» Your goal
Transcribe the data that follows, exactly and in full.

» Extracted records
- Opening Delimiter -

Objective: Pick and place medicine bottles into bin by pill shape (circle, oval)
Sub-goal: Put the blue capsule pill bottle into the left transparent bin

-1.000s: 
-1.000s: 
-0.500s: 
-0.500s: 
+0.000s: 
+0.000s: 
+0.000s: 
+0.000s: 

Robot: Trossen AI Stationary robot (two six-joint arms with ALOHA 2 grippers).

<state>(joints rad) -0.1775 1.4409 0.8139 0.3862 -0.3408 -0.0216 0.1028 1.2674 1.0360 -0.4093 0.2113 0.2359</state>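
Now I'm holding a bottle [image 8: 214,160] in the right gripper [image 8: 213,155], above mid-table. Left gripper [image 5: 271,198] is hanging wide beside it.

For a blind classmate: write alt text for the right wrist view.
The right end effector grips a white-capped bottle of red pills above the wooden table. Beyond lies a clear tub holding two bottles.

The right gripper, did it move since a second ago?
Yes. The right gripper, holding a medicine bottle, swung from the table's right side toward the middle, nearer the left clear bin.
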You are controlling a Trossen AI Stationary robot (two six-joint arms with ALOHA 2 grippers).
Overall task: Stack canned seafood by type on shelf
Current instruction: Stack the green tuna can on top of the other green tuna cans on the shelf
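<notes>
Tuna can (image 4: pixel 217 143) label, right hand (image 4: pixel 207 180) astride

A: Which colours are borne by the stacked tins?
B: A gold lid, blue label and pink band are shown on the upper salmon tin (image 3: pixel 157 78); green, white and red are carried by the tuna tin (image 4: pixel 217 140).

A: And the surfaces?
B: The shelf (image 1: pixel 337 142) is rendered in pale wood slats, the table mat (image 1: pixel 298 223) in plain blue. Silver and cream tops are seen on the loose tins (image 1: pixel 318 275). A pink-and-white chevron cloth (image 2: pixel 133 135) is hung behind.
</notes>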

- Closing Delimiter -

» Response to the exercise
Objective: Pick and place medicine bottles into bin by pill shape (circle, oval)
Sub-goal: Put the blue capsule pill bottle into the left transparent bin

-1.000s: 
-1.000s: 
-0.500s: 
-0.500s: 
+0.000s: 
+0.000s: 
+0.000s: 
+0.000s: 

Robot: Trossen AI Stationary robot (two six-joint arms with ALOHA 2 grippers).

<state>(joints rad) -0.1775 1.4409 0.8139 0.3862 -0.3408 -0.0216 0.1028 1.2674 1.0360 -0.4093 0.2113 0.2359</state>
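Now I'm holding a bottle [image 8: 214,160] in the right gripper [image 8: 213,155], above mid-table. Left gripper [image 5: 271,198] is hanging wide beside it.

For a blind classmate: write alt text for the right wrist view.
The right end effector grips a white-capped bottle of red pills above the wooden table. Beyond lies a clear tub holding two bottles.

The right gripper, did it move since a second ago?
Yes. The right gripper, holding a medicine bottle, swung from the table's right side toward the middle, nearer the left clear bin.
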You are controlling a Trossen AI Stationary robot (two six-joint arms with ALOHA 2 grippers).
Overall task: Stack canned seafood by type on shelf
Current instruction: Stack the green tuna can on top of the other green tuna cans on the shelf
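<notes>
Tuna can (image 4: pixel 217 143) label, right hand (image 4: pixel 207 180) astride

A: Which colours are borne by the stacked tins?
B: A gold lid, blue label and pink band are shown on the upper salmon tin (image 3: pixel 157 78); green, white and red are carried by the tuna tin (image 4: pixel 217 140).

A: And the surfaces?
B: The shelf (image 1: pixel 337 142) is rendered in pale wood slats, the table mat (image 1: pixel 298 223) in plain blue. Silver and cream tops are seen on the loose tins (image 1: pixel 318 275). A pink-and-white chevron cloth (image 2: pixel 133 135) is hung behind.
</notes>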

The exercise is done.